HP spends a lot of money to tell you it's doing 0.0001% good

Just how much should corporations boast about their do-gooding side?
Written by Chris Matyszczyk, Contributing Writer

Harmonizing with gibbon noises.

Screenshot by ZDNet

Let me tell you what a great guy I am.

I always tip 50% in restaurants. I always slow down for jaywalkers. And if you only knew how much I give to charity, well, you'd be instantly desperate to follow me on Twitter and be my friend. Or even tell everyone you saw me on the street.

None of this is true, of course.

But I wanted to know, just for a moment, what it felt like to be a tech company boasting about its do-gooding credentials.

I was moved, you see, by a new ad emitted by HP. The company has spent a lot on the ad. It was filmed in a lovely forest. It's three minutes long. And it doesn't just feature famed anthropologist and conservationist Jane Goodall, but famed actor Rebel Wilson too.

They're taking a forest bath. Which, should you never have done this, means sitting on comfortable chairs in the forest while a film crew captures your every word and thought.

And gibbon noise. Goodall and Wilson rehearse their gibbon harmonies for their new band, tentatively called the Tree Gees.

Only then do we turn to the serious stuff. Selling HP's brand's goodness.

Wilson wants to know if the world will end in ten years. Goodall reassures her that we might last a little longer if we do something about it.

It's then Wilson's job to introduce the idea that Goodall and her foundation work with companies to help them not look like rapacious profit-maximizers. I'm sorry, I mean to help them direct a little money toward saving the Earth and regenerating forests.

Goodall explains how important it is to plant trees and protect forests. Which allows Wilson to introduce the sponsored sale and let Goodall explain.

"There are some companies that have seen the writing on the wall," begins Goodall. "HP is planting one million trees in collaboration with the Jane Goodall Institute, and it's part of the One Trillion Tree Challenge. A trillion trees by 2030 to save the planet."

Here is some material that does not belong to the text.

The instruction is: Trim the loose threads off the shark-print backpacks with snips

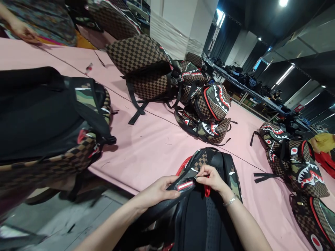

As boasting goes, this isn't too bad, I suppose. It's the only mention of HP in the ad. Other than the HP logo perched bottom right -- always a sign of corporate insecurity, that -- all through the ad.

But while one can rousingly commend HP for its commitment to 'treedom', is it necessary to do fancy ads to crow about it? Aren't the finest, truest benefactors those who remain discreet or even anonymous?

Especially when my calculator tells me that HP is contributing a mere 0.0001% of the one trillion tree goal.

Perhaps, though, there's a sound need to boast. Many potential employees -- and, indeed, customers -- need to know that big tech companies have at least something of a heart.

And what better way to excite them than to make expensive ads about it?